Below are the records; copy each line in which "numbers" occurs.

RECORDS FOR PROCESSING -
^^^^^^^^^^^^^^^^

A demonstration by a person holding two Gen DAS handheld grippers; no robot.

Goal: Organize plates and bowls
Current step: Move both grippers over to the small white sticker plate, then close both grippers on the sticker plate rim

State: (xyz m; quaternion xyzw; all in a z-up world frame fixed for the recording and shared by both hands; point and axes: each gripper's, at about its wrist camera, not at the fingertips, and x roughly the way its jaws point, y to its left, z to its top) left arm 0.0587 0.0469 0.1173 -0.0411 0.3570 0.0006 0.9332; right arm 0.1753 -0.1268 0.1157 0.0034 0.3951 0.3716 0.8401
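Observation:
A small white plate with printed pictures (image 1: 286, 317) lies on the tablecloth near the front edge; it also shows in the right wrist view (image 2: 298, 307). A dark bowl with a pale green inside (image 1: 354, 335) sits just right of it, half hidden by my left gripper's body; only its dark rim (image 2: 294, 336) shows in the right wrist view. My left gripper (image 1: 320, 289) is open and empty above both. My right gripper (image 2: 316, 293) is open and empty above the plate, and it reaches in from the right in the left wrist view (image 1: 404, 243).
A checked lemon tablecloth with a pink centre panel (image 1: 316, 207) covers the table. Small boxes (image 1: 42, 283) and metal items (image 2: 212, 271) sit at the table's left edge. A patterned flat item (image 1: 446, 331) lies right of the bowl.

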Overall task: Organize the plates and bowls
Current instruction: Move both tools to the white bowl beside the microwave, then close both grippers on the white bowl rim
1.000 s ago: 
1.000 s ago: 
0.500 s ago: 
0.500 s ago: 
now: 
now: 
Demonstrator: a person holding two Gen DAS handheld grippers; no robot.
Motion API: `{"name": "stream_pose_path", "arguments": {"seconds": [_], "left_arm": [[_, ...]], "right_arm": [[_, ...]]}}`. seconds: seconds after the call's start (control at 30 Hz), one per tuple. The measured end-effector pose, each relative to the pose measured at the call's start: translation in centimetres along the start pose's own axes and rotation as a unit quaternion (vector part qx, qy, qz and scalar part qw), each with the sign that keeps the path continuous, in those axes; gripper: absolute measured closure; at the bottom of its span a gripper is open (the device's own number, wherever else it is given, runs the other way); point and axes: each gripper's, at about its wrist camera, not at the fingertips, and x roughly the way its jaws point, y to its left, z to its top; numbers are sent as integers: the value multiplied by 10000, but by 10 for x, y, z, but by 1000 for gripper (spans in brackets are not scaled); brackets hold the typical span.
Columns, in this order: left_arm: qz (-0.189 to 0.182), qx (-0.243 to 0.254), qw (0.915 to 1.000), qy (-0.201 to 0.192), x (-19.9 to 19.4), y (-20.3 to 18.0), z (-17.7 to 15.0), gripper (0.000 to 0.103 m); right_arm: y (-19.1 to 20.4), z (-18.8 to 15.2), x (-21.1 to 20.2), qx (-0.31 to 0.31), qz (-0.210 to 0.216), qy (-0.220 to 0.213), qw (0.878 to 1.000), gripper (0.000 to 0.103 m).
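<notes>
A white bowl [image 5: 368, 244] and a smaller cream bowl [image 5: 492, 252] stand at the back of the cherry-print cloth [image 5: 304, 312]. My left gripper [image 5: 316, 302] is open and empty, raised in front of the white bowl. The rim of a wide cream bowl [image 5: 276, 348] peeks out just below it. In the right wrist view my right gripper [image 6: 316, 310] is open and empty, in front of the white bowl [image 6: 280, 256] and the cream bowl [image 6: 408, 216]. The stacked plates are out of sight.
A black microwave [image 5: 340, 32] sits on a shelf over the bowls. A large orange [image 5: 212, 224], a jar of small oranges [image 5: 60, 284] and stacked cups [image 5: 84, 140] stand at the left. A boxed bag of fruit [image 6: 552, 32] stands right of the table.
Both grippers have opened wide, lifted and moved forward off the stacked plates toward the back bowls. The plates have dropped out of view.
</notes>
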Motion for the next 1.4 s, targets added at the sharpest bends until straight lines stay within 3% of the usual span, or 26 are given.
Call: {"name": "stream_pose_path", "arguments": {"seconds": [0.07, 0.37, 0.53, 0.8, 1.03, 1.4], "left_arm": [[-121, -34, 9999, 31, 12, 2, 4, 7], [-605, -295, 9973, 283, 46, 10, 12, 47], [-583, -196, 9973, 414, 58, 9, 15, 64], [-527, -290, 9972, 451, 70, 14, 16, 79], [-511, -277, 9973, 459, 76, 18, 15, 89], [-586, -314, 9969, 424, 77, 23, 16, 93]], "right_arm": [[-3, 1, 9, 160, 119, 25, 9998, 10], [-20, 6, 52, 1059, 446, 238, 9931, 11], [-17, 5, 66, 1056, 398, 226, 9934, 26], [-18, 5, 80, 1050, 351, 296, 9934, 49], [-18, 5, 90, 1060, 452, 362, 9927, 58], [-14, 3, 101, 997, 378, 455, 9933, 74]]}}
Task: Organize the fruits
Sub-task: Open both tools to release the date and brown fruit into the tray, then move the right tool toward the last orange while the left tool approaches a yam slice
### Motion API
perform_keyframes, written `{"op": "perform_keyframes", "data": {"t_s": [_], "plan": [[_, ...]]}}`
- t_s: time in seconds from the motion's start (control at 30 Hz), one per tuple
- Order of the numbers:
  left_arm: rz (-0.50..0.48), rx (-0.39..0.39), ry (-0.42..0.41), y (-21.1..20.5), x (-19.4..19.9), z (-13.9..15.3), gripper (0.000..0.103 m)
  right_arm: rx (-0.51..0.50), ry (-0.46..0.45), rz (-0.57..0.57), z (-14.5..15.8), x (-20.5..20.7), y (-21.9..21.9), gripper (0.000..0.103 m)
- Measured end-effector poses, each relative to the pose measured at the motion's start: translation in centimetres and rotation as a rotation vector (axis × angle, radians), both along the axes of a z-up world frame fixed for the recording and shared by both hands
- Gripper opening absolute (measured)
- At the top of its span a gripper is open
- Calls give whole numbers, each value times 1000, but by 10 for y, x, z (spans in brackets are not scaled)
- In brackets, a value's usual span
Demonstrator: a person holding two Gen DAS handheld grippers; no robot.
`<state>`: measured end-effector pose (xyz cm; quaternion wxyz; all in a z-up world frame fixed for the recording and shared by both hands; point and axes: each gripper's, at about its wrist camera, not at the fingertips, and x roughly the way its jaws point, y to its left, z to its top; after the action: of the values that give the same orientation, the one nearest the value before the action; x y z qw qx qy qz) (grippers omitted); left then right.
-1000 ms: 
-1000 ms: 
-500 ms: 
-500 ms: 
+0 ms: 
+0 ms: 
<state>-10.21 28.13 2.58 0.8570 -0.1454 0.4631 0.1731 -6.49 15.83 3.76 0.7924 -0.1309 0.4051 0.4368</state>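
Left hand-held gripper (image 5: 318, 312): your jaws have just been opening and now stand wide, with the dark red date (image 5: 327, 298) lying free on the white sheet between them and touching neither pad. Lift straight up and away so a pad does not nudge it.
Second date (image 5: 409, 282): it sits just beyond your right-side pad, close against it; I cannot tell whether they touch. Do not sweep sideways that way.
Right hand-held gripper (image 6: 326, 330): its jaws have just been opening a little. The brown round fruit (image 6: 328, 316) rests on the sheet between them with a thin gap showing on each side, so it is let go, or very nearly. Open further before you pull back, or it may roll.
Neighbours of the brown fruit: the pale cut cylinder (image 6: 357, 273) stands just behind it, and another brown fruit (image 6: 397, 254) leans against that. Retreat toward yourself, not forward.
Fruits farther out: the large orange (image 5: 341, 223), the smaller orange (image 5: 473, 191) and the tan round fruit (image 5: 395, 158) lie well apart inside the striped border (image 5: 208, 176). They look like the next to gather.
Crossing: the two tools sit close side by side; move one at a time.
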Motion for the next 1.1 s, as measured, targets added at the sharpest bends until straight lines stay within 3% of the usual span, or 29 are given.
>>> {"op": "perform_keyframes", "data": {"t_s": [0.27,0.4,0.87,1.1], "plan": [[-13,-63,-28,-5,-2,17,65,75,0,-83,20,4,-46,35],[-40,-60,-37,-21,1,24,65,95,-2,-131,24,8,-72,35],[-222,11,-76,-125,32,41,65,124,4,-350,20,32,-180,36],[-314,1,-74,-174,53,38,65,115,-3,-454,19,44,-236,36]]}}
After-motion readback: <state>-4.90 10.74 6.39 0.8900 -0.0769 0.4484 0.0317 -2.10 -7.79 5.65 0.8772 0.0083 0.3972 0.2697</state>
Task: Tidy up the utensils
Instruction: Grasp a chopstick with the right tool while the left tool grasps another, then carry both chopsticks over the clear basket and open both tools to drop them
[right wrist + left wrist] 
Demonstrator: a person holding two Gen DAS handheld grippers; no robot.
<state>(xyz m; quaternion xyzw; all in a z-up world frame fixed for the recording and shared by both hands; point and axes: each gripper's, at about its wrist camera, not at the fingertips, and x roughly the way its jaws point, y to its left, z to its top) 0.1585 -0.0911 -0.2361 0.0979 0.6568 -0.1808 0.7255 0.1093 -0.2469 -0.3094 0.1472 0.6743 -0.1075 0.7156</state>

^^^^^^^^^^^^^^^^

RESULT OF THIS EXERCISE -
Motion API: `{"name": "stream_pose_path", "arguments": {"seconds": [_], "left_arm": [[_, ...]], "right_arm": [[_, ...]]}}`. seconds: seconds after the call's start (control at 30 Hz), one per tuple. The measured end-effector pose, each relative to the pose measured at the call's start: translation in centimetres along the start pose's own axes and rotation as a unit quaternion (vector part qx, qy, qz and scalar part qw), each with the sign that keeps the path continuous, in those axes; gripper: absolute measured closure; at the bottom of its span a gripper is open (the device's own number, wherever else it is given, runs the other way); point and axes: each gripper's, at about its wrist camera, not at the fingertips, and x roughly the way its jaws point, y to its left, z to its top; numbers are sent as integers: the value multiplied by 10000, but by 10 for x, y, z, but by 1000 for gripper (spans in brackets are not scaled); brackets hold the typical span.
- Order of the numbers:
- Calls give whole numbers, each value times 1000, but by 10 for y, x, z (spans in brackets are not scaled)

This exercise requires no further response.